Un stratège au cou court Doit exister de temps en temps, Sa poitrine touche son menton Et sa nuque frôle son dos. Sur un cou court, imperceptible La tête tient plus commodément, C’est plus dur de l’étrangler Ou même au lasso de l’attraper. Mais ils tendent bien le cou, Dressés sur la pointe des pieds: Pour voir mieux et plus loin Il faut regarder par-delà les têtes. Tu es un cheval ombrageux, Même si tu voyais la lumière au loin, Ta pose est incertaine et fragile Et ton cou est bon pour la corde. La première petite vipère venue Compte déjà les vertèbres de ton cou. On voit plus loin mais c’est imprudent De vivre le cou découvert parmi les gens.

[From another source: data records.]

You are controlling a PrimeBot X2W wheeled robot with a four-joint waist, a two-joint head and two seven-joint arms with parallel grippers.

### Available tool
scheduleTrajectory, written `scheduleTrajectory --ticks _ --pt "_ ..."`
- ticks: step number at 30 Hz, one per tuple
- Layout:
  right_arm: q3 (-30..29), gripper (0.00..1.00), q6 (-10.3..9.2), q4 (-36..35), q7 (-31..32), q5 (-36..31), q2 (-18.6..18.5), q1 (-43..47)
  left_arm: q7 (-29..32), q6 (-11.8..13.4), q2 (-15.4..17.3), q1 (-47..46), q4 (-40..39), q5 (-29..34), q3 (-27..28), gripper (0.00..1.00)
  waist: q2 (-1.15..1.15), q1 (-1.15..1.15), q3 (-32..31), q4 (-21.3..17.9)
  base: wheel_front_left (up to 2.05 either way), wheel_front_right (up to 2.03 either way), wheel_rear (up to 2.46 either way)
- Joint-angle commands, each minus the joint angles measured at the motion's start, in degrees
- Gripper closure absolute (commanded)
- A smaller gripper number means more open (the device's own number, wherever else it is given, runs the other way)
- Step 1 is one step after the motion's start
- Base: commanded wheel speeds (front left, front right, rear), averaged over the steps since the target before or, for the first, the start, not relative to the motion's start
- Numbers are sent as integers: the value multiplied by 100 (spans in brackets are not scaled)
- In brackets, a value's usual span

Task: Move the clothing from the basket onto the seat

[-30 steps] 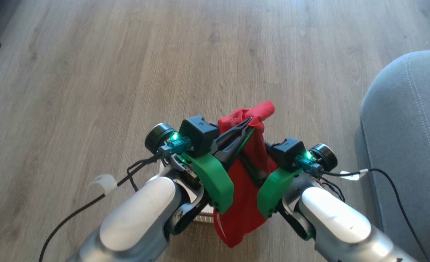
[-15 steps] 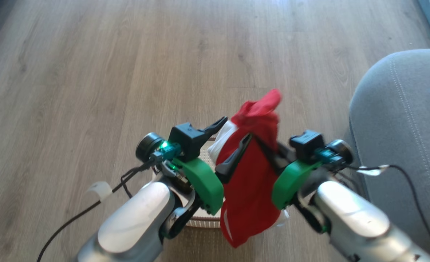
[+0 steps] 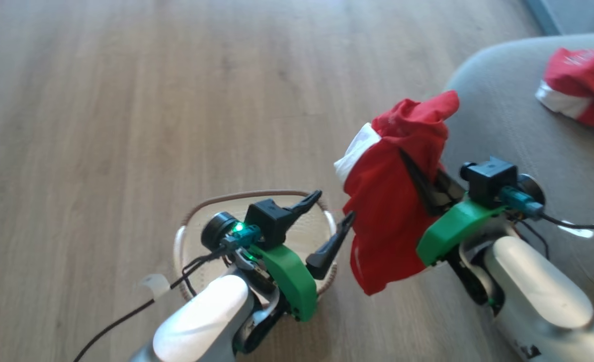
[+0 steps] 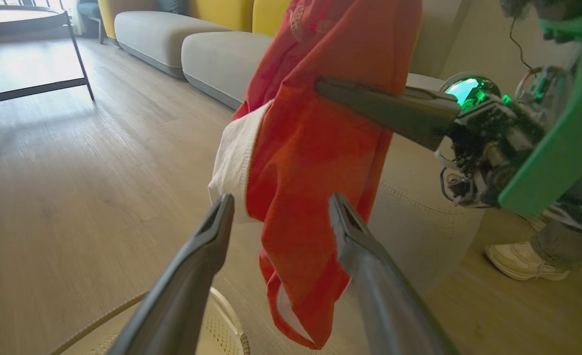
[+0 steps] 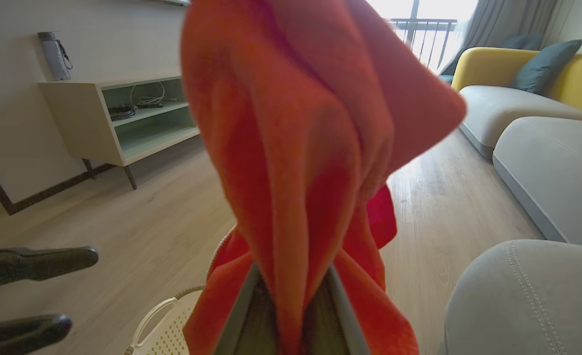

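Observation:
The clothing (image 3: 392, 201) is a red garment with a white band, hanging in the air between the basket and the seat. My right gripper (image 3: 402, 153) is shut on its upper folds; in the right wrist view the fabric (image 5: 295, 123) is pinched between the two fingers. My left gripper (image 3: 333, 207) stands open just left of the garment, over the basket (image 3: 186, 221), whose cream perforated wall (image 5: 162, 325) sits on the floor below. In the left wrist view the cloth (image 4: 315, 148) hangs beyond the spread fingers (image 4: 222, 222). The grey seat (image 3: 503, 115) lies to the right.
A second red and white garment (image 3: 578, 85) lies on the seat's far part. A person's pale shoe (image 4: 522, 256) stands on the floor by the cushion. Grey and yellow sofas (image 5: 517, 98), a low shelf unit (image 5: 123, 118) and a table's dark legs (image 4: 79, 54) ring the wooden floor.
My left gripper has opened and let go of the clothing. My right gripper has shut on it and carried it right toward the seat. The head camera has turned right.

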Motion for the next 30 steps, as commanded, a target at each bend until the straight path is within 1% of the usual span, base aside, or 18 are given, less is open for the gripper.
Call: scheduleTrajectory --ticks 1,7,12,17,23,30 --pt "-106 100 40 -301 56 -68 -96 13 -79 -16 -30 -189 -168 -52 159 0 0 0 55 -300 0 0 0" --pt "-505 100 40 -791 310 -231 -177 305 -132 -8 -109 -187 -220 -42 75 0 0 0 148 -787 0 0 0" --pt "-809 100 40 -1122 475 -317 -214 567 -117 -2 -141 -214 -289 -43 23 0 0 0 219 -988 0 0 0" --pt "-1076 100 40 -1437 592 -374 -215 780 -75 8 -132 -243 -398 -35 -20 0 0 0 303 -1066 0 0 0" --pt "-1305 100 40 -1738 681 -460 -145 941 -23 28 -74 -290 -531 -12 -46 0 0 0 494 -1067 0 0 0" --pt "-1587 100 40 -2032 697 -605 -2 930 88 34 62 -478 -705 64 -40 0 0 0 1046 -1017 0 0 0"
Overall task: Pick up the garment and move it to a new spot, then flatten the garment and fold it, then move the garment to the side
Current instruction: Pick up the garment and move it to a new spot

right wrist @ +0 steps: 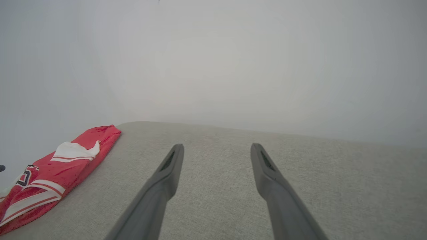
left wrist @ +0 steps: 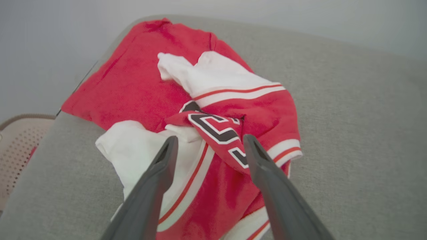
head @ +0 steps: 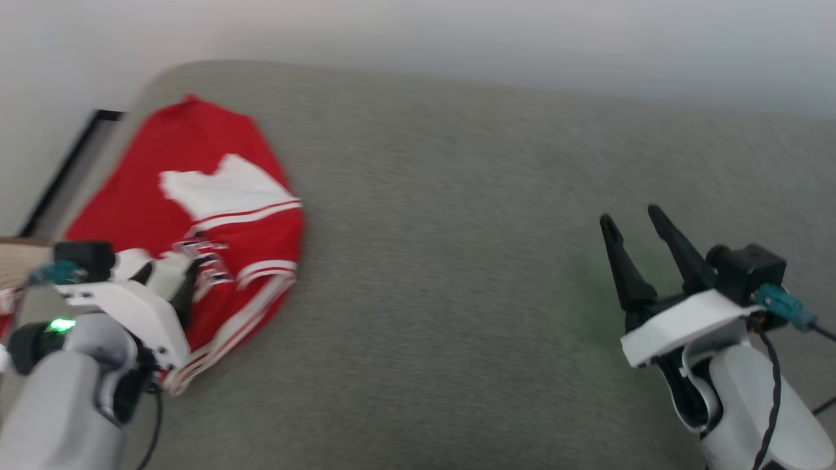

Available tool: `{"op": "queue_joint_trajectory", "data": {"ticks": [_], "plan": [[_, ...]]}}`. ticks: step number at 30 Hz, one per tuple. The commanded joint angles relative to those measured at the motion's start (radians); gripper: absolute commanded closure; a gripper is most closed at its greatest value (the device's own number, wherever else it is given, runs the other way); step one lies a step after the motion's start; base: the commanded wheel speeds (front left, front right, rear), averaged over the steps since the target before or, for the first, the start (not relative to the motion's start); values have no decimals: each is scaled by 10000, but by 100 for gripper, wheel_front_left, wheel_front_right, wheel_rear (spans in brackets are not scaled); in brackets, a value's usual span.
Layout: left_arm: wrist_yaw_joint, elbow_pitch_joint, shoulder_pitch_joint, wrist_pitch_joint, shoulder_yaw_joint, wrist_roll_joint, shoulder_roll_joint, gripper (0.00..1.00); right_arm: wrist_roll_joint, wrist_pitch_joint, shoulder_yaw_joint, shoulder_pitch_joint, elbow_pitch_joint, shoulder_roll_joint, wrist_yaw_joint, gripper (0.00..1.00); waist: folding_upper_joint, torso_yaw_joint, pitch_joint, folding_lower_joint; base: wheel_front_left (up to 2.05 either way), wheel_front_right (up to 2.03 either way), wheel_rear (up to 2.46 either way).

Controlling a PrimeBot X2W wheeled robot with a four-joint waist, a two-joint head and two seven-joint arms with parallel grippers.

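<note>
Your head view shows a grey fabric-covered bench [head: 457,261] with the garment [head: 215,196], a red jersey with white panels, crumpled at its left end. That picture is blurred, and your left arm [head: 98,339] covers the garment's near edge. Your left wrist view gives what the head view cannot: black, white-outlined lettering [left wrist: 217,128] on a raised fold, and a pale perforated basket [left wrist: 20,150] beyond the bench's left edge. There the left gripper [left wrist: 210,140] has its fingers spread wide just over the garment, the lettered fold between the tips. Whether they touch the cloth, you cannot tell. Your right gripper [head: 630,217], fingers also wide and holding nothing, is over bare bench at the near right, well apart from the garment.
</note>
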Motion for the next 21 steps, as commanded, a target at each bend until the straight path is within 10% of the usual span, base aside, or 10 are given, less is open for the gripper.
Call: {"op": "queue_joint_trajectory", "data": {"ticks": [1, 18, 21], "plan": [[13, 266, -311, 626, -187, -716, 290, 0, 90, -50, -75, -215, -89, 67, -1, 0, 0, -1091, 816, 0, 0, 0, 0], [17, 3175, -1177, 3419, -504, -3438, 755, 1, 220, -49, -559, -653, -383, -12, 0, 0, 0, -2629, 1826, 0, 0, 0, 0], [17, 3051, -1218, 3118, -803, -3484, 727, 100, 203, -49, -564, -758, -435, 46, 0, 0, 0, -2653, 1861, 0, 0, 0, 0]]}}
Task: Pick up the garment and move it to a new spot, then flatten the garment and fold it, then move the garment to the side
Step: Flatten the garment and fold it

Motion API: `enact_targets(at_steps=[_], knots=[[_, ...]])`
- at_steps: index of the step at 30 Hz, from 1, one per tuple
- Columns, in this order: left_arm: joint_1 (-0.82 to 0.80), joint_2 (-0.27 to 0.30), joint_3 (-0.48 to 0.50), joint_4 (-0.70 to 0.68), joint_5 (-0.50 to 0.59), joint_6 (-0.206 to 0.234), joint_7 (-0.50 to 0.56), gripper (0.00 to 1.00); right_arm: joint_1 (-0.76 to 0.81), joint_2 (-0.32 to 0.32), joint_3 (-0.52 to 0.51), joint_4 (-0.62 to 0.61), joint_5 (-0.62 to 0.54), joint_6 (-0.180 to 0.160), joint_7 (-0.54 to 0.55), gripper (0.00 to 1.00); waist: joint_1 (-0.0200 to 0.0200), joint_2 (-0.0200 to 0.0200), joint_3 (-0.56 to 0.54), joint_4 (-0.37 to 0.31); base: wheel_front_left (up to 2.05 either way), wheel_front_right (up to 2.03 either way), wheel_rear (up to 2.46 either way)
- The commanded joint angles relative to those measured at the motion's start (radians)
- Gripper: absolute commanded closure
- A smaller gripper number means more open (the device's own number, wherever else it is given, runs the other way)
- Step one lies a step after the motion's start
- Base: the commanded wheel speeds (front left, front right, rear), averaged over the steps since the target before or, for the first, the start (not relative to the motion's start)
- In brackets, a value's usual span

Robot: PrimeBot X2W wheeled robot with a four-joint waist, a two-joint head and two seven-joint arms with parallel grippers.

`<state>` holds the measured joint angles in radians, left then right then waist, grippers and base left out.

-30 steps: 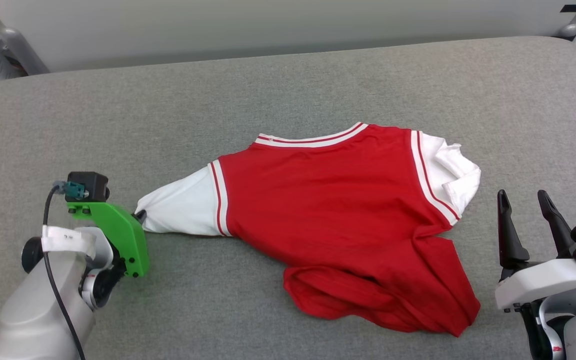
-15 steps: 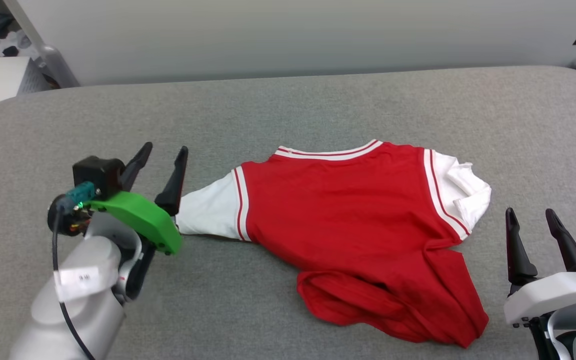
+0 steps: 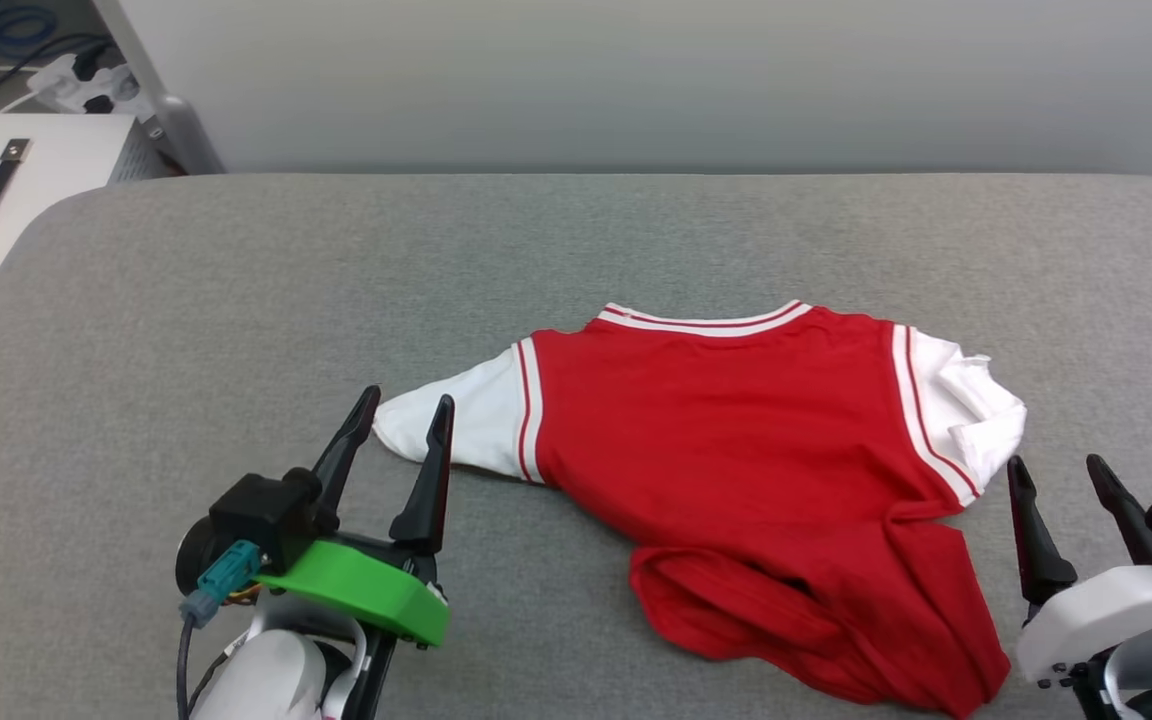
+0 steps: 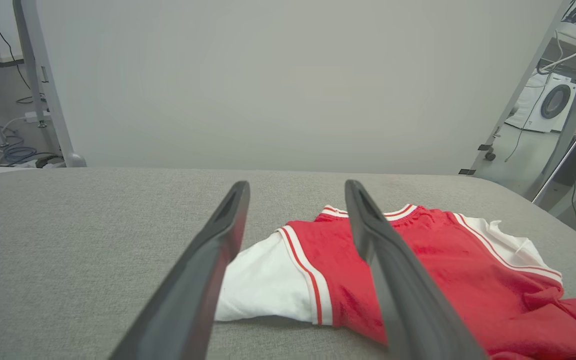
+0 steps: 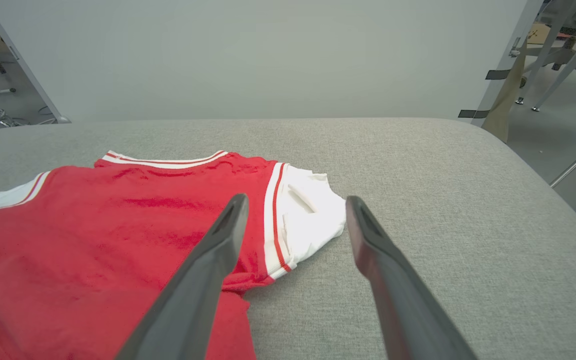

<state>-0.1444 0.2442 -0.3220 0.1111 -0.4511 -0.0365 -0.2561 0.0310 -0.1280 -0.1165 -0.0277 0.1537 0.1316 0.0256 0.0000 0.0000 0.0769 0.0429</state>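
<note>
The garment (image 3: 736,440) lies on the grey padded table (image 3: 236,300), its plain red side up, striped collar toward the far edge. Its white left sleeve (image 3: 446,430) is stretched out to a point. The right sleeve (image 3: 976,415) is crumpled, and the lower hem is bunched at the front right. My left gripper (image 3: 406,415) stands open, its fingertips just short of the left sleeve tip, nothing between them. In the left wrist view the sleeve (image 4: 263,285) shows between the fingers (image 4: 203,280). My right gripper (image 3: 1056,470) is open beside the right sleeve (image 5: 308,210), off the cloth.
A pale wall runs behind the table's far edge. A white cabinet (image 3: 6,200) with a handle stands beyond the rounded far-left corner, cables on the floor behind it. Bare grey padding lies left of and beyond the garment. Metal frame legs (image 5: 558,45) stand off the right side.
My left gripper let go of the left sleeve tip, opened and drew back toward me. The camera tilted, shifting the whole picture down and right. The right gripper kept still.
</note>
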Motion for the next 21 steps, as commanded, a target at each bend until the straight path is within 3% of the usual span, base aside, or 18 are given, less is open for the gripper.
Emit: enact_targets(at_steps=[1,12,21], knots=[[0.005,-0.013,0.010,-0.005,0.017,-0.013,-0.005,0.00,-0.008,-0.026,0.006,-0.006,-0.004,-0.001,0.030,0.00,0.0000,0.0000,0.011,0.025,0.00,0.00,0.00],[-0.052,-0.081,0.066,-0.005,0.088,-0.067,-0.006,0.00,-0.254,-0.296,0.083,0.088,0.127,-0.001,0.541,0.00,0.0000,0.0000,0.136,0.121,0.00,0.00,0.00],[-0.096,-0.099,0.094,0.003,0.114,-0.088,-0.006,0.00,-0.439,-0.436,0.157,0.270,0.204,-0.001,0.708,0.00,0.0000,0.0000,0.221,0.186,0.00,0.00,0.00]])
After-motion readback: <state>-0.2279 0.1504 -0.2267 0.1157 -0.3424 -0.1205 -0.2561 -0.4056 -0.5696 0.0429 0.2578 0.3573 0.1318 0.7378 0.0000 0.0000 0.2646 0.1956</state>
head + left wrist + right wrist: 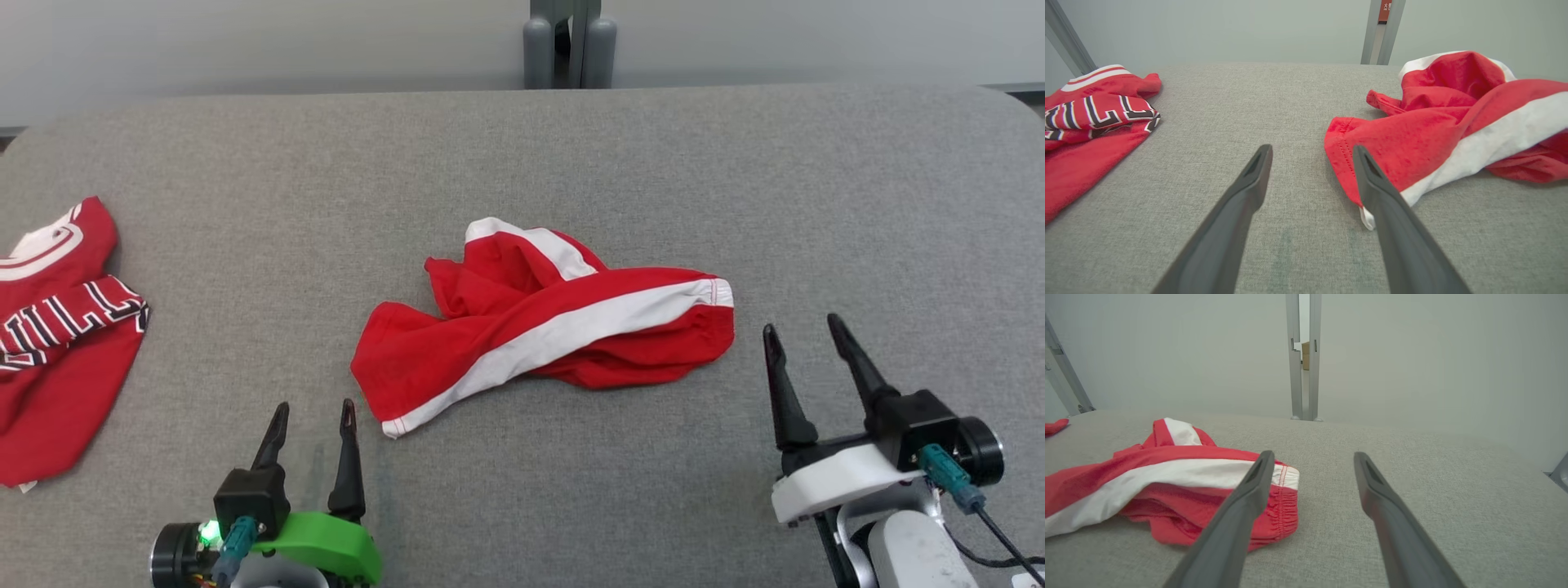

Mais ils tendent bien le cou, Dressés sur la pointe des pieds; Pour voir mieux et plus loin Il faut regarder par-delà les têtes. Tu te cabres et tu lances un défi, Tu t’offres ainsi au couteau du boucher, Un authentique stratège en verité Martèle la terre de plein pied. L’Asie est le pays des embuscades Le demi-dieu ne peut pas admettre Que des malins le prennent à revers Et le renversent du premier coup. Mais ils tendent bien le cou, Dressés sur la pointe des pieds; Pour voir mieux et plus loin Il faut regarder par-delà les têtes. Les nerfs se relâchent, comme une bride Qui ne retient ni ne garde plus rien; Un sécateur se glisse sous tes jambes Et une paume ouverte traíne sur ton cou. On peut rentrer avec mélancolie Sa tête dans ses épaules sans risque, Mais c’est vraiment très laid De marcher la tête rétractée.
Mais ils tendent bien le cou, Dressés sur la pointe des pieds; Pour voir mieux et plus loin Il faut regarder par-delà les têtes. Un vieux sage m’a raconté Cette vieille parabole orientale Et j’ai murmuré en mesurant mon cou: "Même les contes ici sont cruels."